### PROBLEM REQUIREMENTS
Take the records below and print them verbatim up to and including the line that carries "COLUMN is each".

***** SUPPLIED RECORDS

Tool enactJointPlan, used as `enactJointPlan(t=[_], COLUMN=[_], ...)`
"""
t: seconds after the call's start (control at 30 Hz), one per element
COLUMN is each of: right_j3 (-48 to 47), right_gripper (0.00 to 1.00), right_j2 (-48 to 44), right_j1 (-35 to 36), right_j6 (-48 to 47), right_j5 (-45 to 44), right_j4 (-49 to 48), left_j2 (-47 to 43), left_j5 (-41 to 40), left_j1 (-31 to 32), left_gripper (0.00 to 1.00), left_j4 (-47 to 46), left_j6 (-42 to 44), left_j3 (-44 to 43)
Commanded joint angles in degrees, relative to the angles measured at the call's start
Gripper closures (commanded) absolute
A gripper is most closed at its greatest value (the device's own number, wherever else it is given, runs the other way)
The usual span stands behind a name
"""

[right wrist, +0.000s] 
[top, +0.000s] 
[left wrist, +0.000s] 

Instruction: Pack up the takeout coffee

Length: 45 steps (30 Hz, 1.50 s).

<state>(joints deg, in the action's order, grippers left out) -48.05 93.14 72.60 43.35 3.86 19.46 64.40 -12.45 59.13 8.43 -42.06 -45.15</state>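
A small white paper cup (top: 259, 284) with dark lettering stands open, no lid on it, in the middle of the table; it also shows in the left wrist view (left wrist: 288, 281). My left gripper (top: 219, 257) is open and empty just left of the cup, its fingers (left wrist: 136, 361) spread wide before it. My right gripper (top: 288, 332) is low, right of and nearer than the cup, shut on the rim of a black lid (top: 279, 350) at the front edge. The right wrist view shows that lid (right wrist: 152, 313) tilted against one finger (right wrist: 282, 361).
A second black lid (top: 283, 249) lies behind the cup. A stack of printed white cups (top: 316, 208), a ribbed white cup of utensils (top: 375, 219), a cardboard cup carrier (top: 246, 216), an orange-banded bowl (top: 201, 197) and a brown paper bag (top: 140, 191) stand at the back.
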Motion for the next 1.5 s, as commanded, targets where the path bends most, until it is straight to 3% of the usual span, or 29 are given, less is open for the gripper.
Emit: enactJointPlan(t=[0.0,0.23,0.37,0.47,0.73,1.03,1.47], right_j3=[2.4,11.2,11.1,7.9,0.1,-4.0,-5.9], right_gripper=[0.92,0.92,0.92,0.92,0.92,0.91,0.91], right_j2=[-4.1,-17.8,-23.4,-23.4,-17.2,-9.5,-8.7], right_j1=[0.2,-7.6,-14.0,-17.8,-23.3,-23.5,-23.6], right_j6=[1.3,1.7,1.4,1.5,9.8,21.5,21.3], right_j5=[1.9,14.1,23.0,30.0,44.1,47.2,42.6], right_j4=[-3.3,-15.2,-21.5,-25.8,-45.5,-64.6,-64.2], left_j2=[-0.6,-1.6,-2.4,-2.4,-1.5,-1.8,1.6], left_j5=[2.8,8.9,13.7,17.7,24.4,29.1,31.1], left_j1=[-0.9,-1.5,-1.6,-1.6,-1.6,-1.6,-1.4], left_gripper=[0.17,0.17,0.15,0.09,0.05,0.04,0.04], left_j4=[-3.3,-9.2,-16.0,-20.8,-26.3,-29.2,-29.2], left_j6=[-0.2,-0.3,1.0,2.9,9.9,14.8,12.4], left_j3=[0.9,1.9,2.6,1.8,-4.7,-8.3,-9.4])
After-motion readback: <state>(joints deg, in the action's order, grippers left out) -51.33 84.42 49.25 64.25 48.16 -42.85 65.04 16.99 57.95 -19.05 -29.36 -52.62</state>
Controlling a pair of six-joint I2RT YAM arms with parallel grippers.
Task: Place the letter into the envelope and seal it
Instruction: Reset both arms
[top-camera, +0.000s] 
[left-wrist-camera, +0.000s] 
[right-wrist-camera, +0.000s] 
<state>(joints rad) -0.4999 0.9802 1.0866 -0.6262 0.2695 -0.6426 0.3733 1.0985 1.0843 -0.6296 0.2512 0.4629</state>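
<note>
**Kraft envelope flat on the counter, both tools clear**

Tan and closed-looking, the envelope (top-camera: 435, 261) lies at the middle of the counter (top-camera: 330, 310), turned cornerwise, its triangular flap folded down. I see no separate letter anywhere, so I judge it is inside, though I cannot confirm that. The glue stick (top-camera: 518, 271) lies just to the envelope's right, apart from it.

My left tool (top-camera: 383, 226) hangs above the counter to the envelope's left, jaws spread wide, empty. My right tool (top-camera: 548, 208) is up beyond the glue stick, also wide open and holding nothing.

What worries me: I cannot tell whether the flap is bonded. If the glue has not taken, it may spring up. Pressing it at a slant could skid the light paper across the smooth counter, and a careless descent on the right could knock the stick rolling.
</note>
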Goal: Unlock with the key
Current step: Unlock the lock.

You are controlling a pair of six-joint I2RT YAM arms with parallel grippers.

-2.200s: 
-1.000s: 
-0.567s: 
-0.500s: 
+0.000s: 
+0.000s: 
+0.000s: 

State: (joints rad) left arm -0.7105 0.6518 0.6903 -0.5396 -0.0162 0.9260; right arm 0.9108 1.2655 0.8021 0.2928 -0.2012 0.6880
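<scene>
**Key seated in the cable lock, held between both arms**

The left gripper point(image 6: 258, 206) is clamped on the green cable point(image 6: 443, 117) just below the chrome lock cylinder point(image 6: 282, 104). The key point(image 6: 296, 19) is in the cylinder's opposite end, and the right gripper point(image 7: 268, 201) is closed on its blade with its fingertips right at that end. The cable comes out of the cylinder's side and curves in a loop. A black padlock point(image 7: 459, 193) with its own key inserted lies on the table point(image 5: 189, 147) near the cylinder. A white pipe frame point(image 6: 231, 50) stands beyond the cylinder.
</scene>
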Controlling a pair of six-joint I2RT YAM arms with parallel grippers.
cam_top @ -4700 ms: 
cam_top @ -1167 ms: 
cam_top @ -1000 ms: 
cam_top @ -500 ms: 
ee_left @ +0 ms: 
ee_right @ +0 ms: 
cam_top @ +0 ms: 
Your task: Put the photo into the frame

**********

### FINAL ANSWER
Tool enactJointPlan, used as `enactJointPlan(t=[_], COLUMN=[_], ...)`
"""
t: seconds after the call's start (control at 30 Hz), one per element
COLUMN is each of: right_j3 (-48 to 47), right_gripper (0.00 to 1.00), right_j2 (-48 to 44), right_j1 (-35 to 36), right_j6 (-48 to 47), right_j5 (-45 to 44), right_j4 (-49 to 48), left_j2 (-47 to 43), left_j5 (-41 to 40), left_j1 (-31 to 32), left_gripper (0.00 to 1.00), left_j4 (-47 to 46), left_j6 (-42 to 44), left_j3 (-44 to 43)

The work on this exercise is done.